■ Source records
━━━━━━━━━━━━━━━━━━━━

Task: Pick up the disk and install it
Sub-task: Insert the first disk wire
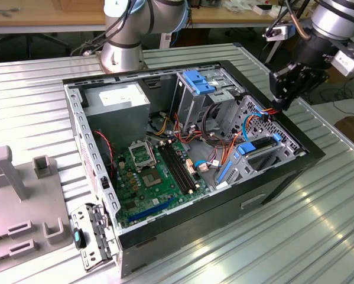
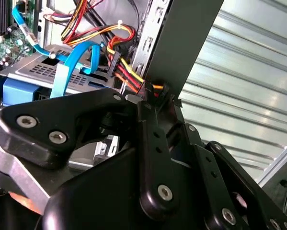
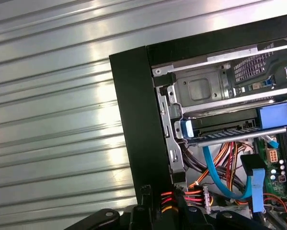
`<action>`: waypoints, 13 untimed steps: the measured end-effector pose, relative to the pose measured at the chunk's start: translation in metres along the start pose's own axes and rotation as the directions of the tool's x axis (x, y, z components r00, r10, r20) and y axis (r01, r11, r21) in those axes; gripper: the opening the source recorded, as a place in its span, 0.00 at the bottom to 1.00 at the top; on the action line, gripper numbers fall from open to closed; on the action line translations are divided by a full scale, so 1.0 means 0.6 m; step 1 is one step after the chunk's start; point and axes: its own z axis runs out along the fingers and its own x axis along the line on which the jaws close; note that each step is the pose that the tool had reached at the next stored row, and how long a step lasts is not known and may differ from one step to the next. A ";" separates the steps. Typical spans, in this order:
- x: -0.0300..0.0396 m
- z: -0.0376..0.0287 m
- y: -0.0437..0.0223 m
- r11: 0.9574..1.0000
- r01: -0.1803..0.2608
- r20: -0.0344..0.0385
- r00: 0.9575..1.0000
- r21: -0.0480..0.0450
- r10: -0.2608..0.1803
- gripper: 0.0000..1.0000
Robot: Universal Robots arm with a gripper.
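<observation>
Upper right in the exterior view, my end effector (image 1: 283,102) clenches the power cable (image 1: 272,110). The disk (image 1: 260,151) sits slotted in the computer case (image 1: 182,228), right of centre. I judge it dense, rigid and shock-sensitive, best held by its blue rails.

The bench (image 1: 283,236) is made of shiny grey metal with long ridges, and it shines bright in both wrist views (image 3: 52,96) (image 2: 239,86). A big black computer box (image 1: 224,207) sits on it with its side open. At the exterior view's left lies a flat grey plate (image 1: 23,195) with little blocks standing up. A small metal part (image 1: 91,234) lies just beside the box's corner. The robot's round foot (image 1: 122,50) stands behind the box.
</observation>
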 end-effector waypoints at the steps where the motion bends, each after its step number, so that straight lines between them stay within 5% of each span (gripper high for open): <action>1: -0.001 0.002 -0.004 1.000 0.000 -0.002 1.000 0.000 0.000 0.30; 5: -0.005 0.004 -0.005 1.000 0.001 -0.034 0.999 0.007 -0.001 0.30; 11: -0.007 0.003 0.010 1.000 0.006 -0.062 0.998 0.012 -0.005 0.30; 13: -0.008 0.003 0.011 1.000 0.007 -0.063 0.998 0.016 -0.006 0.30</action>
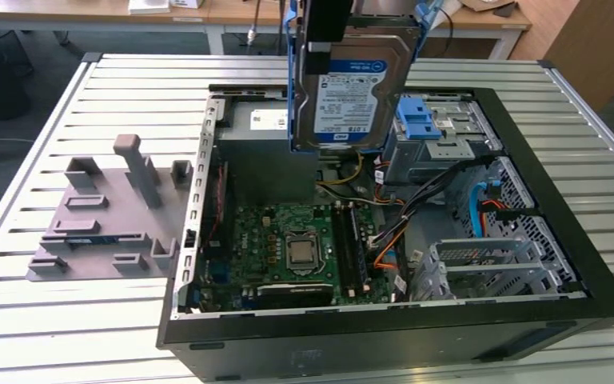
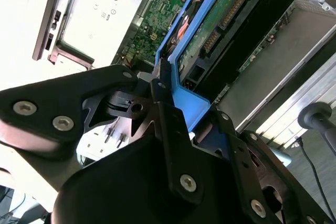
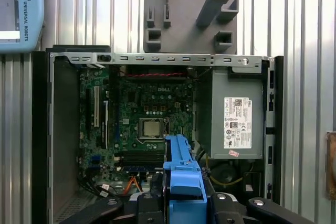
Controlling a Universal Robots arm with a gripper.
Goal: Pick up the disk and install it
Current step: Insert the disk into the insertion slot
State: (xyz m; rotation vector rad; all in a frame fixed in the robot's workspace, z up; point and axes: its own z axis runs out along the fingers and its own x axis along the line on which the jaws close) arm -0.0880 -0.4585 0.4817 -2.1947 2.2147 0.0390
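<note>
Since the gripper (image 2: pixel 156 90) is clamped shut on just the hard disk's (image 1: pixel 352 88) blue rail (image 3: pixel 184 179), it might swing or slip onto the motherboard (image 1: pixel 285 240) below, I reckon.

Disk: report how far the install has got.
Done: the disk is picked up; in the exterior view it hangs upright above the open computer case, clear of the table. In hand: in the second wrist view the pincer is shut on its blue rail. Left: the install itself; the disk is not yet seated anywhere inside the case.
</note>
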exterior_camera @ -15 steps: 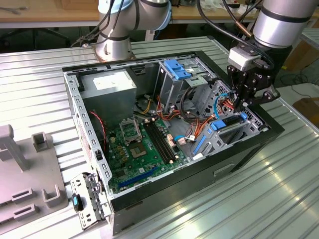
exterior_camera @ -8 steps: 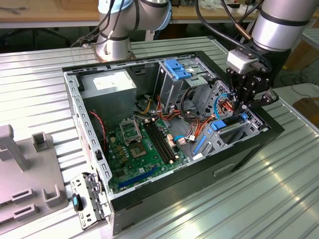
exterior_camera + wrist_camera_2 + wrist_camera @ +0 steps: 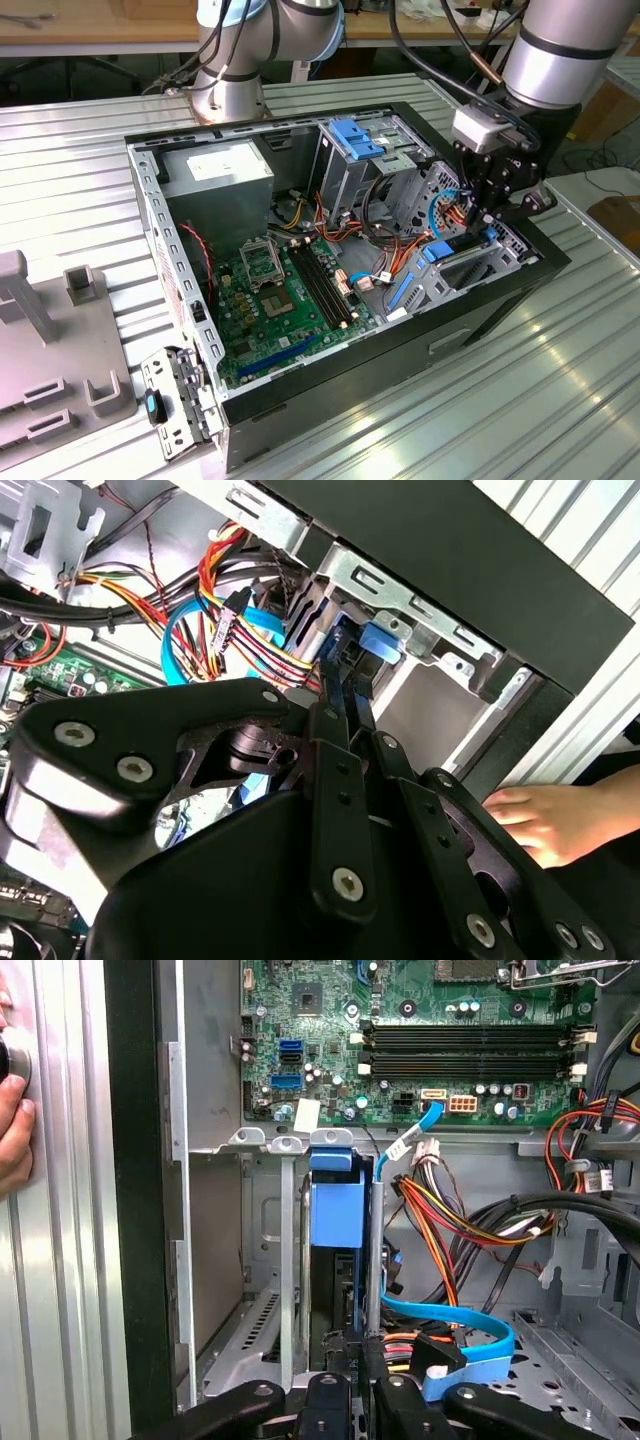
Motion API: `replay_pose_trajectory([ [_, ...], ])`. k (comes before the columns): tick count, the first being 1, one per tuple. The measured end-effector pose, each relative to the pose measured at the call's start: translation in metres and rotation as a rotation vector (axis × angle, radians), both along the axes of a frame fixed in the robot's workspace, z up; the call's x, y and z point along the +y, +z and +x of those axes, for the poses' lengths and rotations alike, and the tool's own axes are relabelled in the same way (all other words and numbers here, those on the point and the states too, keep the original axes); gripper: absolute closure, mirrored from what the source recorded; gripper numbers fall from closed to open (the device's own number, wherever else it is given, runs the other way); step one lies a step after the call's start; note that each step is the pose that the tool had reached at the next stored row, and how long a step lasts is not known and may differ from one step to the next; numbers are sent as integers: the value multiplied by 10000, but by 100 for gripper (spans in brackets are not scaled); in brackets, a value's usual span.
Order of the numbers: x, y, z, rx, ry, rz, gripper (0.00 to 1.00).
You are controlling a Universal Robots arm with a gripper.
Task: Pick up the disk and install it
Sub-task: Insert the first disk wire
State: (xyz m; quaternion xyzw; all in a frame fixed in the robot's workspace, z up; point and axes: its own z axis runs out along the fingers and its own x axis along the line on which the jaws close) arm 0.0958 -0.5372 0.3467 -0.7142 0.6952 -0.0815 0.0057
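Open PC case (image 3: 300, 420) lies on its side on the ribbed metal table (image 3: 470, 400), mid-frame in the exterior view. Inside it I see the green motherboard (image 3: 275, 295) at lower centre, the grey power supply (image 3: 215, 172) at upper left, an upright grey drive cage (image 3: 345, 165) with a blue bracket (image 3: 357, 137) on top at upper centre, and bundles of coloured cables (image 3: 385, 235) to the right of centre. A drive bay (image 3: 470, 262) sits at the case's right end in that frame.

The disk (image 3: 337, 1210) sits edge-on in that bay's slot, its blue carrier tab showing centre-frame in the first wrist view; in the exterior view the blue rail (image 3: 438, 250) shows just below the claw.

The arm comes down from the upper right of the exterior view, wrist pointing steeply down into the bay. The gripper (image 3: 490, 215) is right over the disk's end. In the second wrist view the black fingers (image 3: 340, 780) run close together toward the blue tab (image 3: 378, 640), narrow, seemingly pinching the disk's edge, though I can't see the contact itself.

A person's hand (image 3: 545, 820) rests outside the case at the right of the second wrist view; another hand (image 3: 12, 1110) shows at the left edge of the first wrist view.
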Motion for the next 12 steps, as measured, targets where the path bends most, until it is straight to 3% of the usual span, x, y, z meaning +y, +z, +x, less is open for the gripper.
replay_pose_trajectory([
  [12,-13,-10,-20,-4,-160,-2,84],
])
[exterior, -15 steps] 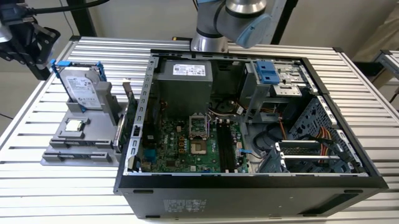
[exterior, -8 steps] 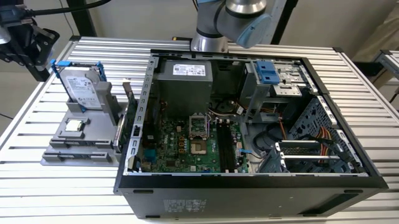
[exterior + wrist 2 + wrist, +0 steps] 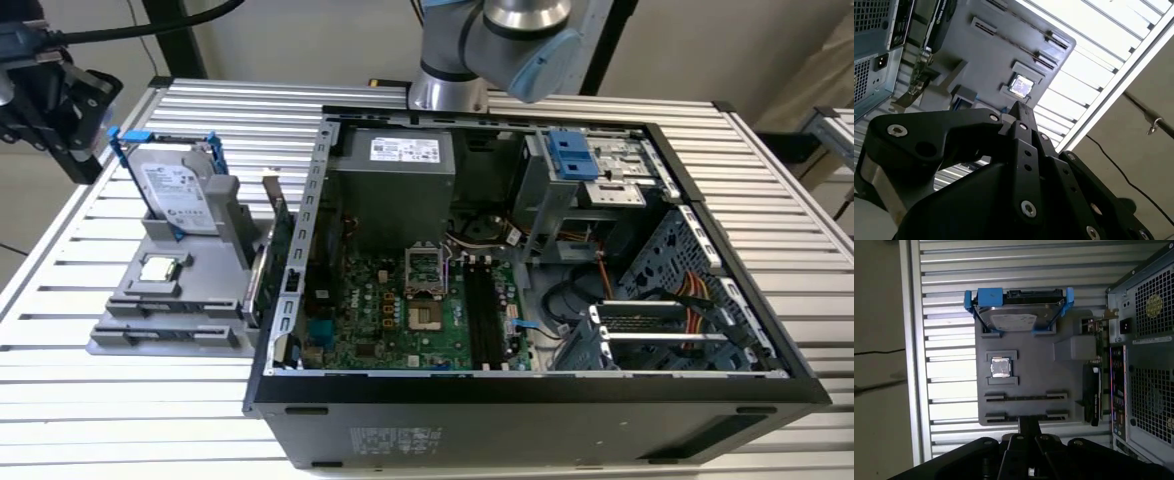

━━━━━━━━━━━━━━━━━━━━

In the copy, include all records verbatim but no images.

■ Written answer
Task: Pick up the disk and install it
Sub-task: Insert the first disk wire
`<action>`: waypoints, 13 untimed steps: the measured end-effector pose, relative to the pose measured at the chunk's start: translation in metres along the start pose's own axes and rotation as the directions of the tool's x axis (x, y, z components r00, r10, r20) and y axis (r01, r11, r21) in those axes; gripper: the opening the source recorded, as a place in its span, 0.00 at the bottom to 1.00 at the top; on the action line, gripper numbers fall from open to closed; on the action line translations are divided by a full scale, so 1.0 means 0.6 m; step 1 is one step after the chunk's start; point and axes: its own z axis runs out along the fingers and its own x axis along the line on which the jaws close; note that each step is the pose that the tool had reached at the next stored row, and how long a step lasts is not known and may differ from one step to the next. A ";" separates the steps. Typical spans, in this order:
- x: -0.0300..0.0396 m
- z: -0.0376..0.0287 m
- y: -0.0437..0.0223 m
- r11: 0.9574..1.0000
- r01: -0.1803..0.2608
- r20: -0.0344..0.0385
- r00: 0.9575..1.0000
- r21: -0.0480..0.0450
- r10: -0.2608..0.1803
- gripper: 0.0000..1.0000
Robot: Universal Robots arm with a gripper.
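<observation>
Upper right in the exterior view, my end effector (image 1: 283,102) clenches the power cable (image 1: 272,110). The disk (image 1: 260,151) sits slotted in the computer case (image 1: 182,228), right of centre. I judge it dense, rigid and shock-sensitive, best held by its blue rails.

The bench (image 1: 283,236) is made of shiny grey metal with long ridges, and it shines bright in both wrist views (image 3: 52,96) (image 2: 239,86). A big black computer box (image 1: 224,207) sits on it with its side open. At the exterior view's left lies a flat grey plate (image 1: 23,195) with little blocks standing up. A small metal part (image 1: 91,234) lies just beside the box's corner. The robot's round foot (image 1: 122,50) stands behind the box.
</observation>
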 end-effector waypoints at the steps where the motion bends, each after its step number, so that straight lines between them stay within 5% of each span (gripper high for open): <action>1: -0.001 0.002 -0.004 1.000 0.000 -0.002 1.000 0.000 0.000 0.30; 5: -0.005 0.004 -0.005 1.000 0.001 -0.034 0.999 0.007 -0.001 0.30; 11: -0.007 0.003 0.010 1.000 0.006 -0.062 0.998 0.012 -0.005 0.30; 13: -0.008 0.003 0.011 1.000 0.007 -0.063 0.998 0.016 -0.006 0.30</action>
Controlling a Universal Robots arm with a gripper.
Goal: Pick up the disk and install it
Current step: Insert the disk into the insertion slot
State: (xyz m; rotation vector rad; all in a frame fixed in the robot's workspace, z up; point and axes: its own z axis runs out along the fingers and its own x axis along the line on which the jaws close) arm -0.0880 -0.4585 0.4817 -2.1947 2.2147 0.0390
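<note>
Since the gripper (image 2: pixel 156 90) is clamped shut on just the hard disk's (image 1: pixel 352 88) blue rail (image 3: pixel 184 179), it might swing or slip onto the motherboard (image 1: pixel 285 240) below, I reckon.

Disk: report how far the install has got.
Done: the disk is picked up; in the exterior view it hangs upright above the open computer case, clear of the table. In hand: in the second wrist view the pincer is shut on its blue rail. Left: the install itself; the disk is not yet seated anywhere inside the case.
</note>
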exterior_camera @ -15 steps: 
exterior_camera @ -8 steps: 
exterior_camera + wrist_camera_2 + wrist_camera @ +0 steps: 
Motion API: `replay_pose_trajectory([ [_, ...], ])`. k (comes before the columns): tick count, the first being 1, one per tuple. The measured end-effector pose, each relative to the pose measured at the call's start: translation in metres and rotation as a rotation vector (axis × angle, radians), both along the axes of a frame fixed in the robot's workspace, z up; the call's x, y and z point along the +y, +z and +x of those axes, for the poses' lengths and rotations alike, and the tool's own axes are relabelled in the same way (all other words and numbers here, those on the point and the states too, keep the original axes); gripper: absolute closure, mirrored from what the source recorded; gripper numbers fall from closed to open (the device's own number, wherever else it is given, runs the other way); step one lies a step after the call's start; note that each step is the pose that the tool had reached at the next stored row, and how long a step lasts is not known and may differ from one step to the next; numbers are sent as integers: the value multiplied by 10000, but by 100 for gripper (spans in brackets are not scaled); in brackets, a value's usual span.
Order of the numbers: x, y, z, rx, ry, rz, gripper (0.00 to 1.00).
You are controlling a Universal Robots arm with a gripper.
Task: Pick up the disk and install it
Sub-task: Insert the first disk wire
State: (xyz m; quaternion xyzw; all in a frame fixed in the robot's workspace, z up; point and axes: its own z axis runs out along the fingers and its own x axis along the line on which the jaws close) arm 0.0958 -0.5372 0.3467 -0.7142 0.6952 -0.0815 0.0057
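Open PC case (image 3: 300, 420) lies on its side on the ribbed metal table (image 3: 470, 400), mid-frame in the exterior view. Inside it I see the green motherboard (image 3: 275, 295) at lower centre, the grey power supply (image 3: 215, 172) at upper left, an upright grey drive cage (image 3: 345, 165) with a blue bracket (image 3: 357, 137) on top at upper centre, and bundles of coloured cables (image 3: 385, 235) to the right of centre. A drive bay (image 3: 470, 262) sits at the case's right end in that frame.

The disk (image 3: 337, 1210) sits edge-on in that bay's slot, its blue carrier tab showing centre-frame in the first wrist view; in the exterior view the blue rail (image 3: 438, 250) shows just below the claw.

The arm comes down from the upper right of the exterior view, wrist pointing steeply down into the bay. The gripper (image 3: 490, 215) is right over the disk's end. In the second wrist view the black fingers (image 3: 340, 780) run close together toward the blue tab (image 3: 378, 640), narrow, seemingly pinching the disk's edge, though I can't see the contact itself.

A person's hand (image 3: 545, 820) rests outside the case at the right of the second wrist view; another hand (image 3: 12, 1110) shows at the left edge of the first wrist view.
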Motion for the next 12 steps, as measured, targets where the path bends most, until it is straight to 3% of the usual span, x, y, z meaning +y, +z, +x, less is open for the gripper.
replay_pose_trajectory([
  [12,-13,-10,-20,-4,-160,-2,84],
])
[exterior, -15 steps] 
[exterior, -8 steps] 
[exterior + wrist 2 + wrist, +0 steps] 

This answer requires no additional content.